▸ What you will do
Where the listing below has a line with "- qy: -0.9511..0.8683", write out exactly that line and every line after it, stopping after the line with "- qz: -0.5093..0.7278".

▸ Listed entries
■ ■ ■ ■ ■ ■ ■
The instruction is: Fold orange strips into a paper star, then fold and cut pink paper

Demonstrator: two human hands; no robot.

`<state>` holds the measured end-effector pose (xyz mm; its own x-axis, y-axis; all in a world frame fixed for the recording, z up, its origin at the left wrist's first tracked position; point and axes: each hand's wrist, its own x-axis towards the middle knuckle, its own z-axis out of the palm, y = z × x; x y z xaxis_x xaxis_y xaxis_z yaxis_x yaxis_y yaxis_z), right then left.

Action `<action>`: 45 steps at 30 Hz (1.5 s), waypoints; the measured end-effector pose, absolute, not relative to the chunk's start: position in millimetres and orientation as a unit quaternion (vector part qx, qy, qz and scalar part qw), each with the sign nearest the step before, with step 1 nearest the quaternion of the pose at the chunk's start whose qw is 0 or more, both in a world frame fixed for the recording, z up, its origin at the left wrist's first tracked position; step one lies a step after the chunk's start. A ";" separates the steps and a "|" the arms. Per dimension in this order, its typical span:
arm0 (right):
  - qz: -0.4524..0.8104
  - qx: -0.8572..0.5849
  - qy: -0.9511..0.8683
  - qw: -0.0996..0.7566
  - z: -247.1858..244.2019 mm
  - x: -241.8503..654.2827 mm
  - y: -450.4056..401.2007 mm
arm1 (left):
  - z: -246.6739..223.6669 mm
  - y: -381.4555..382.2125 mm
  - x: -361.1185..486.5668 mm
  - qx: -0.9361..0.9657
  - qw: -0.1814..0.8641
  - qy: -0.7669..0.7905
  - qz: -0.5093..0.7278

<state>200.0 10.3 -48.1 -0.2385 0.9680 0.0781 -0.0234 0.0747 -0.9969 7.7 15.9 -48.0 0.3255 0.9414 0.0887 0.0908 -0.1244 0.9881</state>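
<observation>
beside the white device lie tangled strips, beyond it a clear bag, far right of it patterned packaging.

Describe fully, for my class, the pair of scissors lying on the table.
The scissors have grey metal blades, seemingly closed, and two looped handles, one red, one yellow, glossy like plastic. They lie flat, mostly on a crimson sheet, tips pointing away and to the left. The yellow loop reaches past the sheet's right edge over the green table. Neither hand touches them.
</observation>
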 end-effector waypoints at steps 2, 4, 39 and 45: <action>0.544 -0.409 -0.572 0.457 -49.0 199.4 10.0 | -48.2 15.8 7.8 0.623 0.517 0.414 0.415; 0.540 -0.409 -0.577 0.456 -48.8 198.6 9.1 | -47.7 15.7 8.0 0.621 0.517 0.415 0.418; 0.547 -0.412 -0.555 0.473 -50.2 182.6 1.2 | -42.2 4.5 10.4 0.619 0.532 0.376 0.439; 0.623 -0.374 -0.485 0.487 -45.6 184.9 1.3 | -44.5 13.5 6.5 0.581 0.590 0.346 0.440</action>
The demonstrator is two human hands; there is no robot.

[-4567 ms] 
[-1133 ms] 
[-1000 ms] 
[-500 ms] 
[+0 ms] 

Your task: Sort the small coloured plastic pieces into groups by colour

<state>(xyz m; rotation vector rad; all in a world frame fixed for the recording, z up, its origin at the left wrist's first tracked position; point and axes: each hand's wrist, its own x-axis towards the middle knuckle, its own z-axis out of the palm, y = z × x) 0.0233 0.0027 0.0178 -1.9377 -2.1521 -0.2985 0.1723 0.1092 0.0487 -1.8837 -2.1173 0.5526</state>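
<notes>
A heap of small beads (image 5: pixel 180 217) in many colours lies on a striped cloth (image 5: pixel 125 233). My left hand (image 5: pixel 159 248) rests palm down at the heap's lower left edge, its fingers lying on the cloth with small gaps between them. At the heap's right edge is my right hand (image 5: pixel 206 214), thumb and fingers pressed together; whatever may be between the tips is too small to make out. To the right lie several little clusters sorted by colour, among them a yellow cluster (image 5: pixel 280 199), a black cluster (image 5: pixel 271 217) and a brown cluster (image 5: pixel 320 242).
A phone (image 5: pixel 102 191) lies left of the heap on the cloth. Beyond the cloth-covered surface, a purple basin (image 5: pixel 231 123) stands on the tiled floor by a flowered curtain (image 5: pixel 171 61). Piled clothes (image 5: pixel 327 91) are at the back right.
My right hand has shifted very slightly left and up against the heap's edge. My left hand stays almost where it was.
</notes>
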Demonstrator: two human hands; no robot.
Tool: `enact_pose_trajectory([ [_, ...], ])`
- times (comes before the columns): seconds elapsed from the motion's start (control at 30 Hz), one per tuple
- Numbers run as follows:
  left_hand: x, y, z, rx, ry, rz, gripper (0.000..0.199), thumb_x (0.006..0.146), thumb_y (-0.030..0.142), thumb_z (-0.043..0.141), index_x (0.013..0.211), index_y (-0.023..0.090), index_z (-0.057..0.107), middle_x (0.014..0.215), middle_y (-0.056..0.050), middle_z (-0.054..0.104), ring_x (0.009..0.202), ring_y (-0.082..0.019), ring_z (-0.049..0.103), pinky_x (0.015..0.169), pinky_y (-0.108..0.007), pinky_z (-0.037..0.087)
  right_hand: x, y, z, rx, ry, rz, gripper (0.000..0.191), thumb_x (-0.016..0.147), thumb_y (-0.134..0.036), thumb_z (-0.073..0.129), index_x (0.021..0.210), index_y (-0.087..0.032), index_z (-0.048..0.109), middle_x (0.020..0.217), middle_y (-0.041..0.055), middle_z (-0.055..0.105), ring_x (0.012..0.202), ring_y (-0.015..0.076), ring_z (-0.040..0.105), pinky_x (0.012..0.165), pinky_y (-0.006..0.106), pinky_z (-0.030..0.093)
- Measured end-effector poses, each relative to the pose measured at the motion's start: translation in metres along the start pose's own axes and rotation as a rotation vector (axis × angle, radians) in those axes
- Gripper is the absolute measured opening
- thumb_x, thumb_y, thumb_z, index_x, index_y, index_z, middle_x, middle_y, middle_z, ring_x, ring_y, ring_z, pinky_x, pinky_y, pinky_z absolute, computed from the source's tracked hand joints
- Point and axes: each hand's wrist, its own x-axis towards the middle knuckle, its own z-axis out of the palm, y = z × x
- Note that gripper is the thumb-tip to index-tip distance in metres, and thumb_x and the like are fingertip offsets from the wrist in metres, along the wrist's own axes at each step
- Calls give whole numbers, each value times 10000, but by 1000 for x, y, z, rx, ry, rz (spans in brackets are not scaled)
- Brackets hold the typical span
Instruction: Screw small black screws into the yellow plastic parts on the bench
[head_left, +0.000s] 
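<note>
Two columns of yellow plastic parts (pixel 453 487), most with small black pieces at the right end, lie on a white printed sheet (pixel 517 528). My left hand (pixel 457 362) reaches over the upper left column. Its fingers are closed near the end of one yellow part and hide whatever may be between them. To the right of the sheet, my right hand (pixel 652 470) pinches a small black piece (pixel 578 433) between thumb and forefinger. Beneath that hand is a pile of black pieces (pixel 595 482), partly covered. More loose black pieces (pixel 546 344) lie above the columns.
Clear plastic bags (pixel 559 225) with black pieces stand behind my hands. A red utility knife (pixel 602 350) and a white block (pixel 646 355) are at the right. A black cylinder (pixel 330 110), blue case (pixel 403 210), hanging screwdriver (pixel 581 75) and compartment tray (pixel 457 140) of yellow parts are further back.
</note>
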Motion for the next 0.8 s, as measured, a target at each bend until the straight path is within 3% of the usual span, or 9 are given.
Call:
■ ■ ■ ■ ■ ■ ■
▸ Exercise answer
  - qy: -0.9511..0.8683
  - qw: -0.0996..0.7566
  - z: -247.1858..244.2019 mm
  - x: -241.8503..654.2827 mm
  - y: -450.4056..401.2007 mm
arm1 (left):
  - z: -246.6739..223.6669 mm
  - y: -381.4555..382.2125 mm
  - x: -361.1185..486.5668 mm
  - qx: -0.9361..0.9657
  - qw: -0.1814..0.8641
  - qy: -0.7669..0.7905
  - qz: -0.5093..0.7278

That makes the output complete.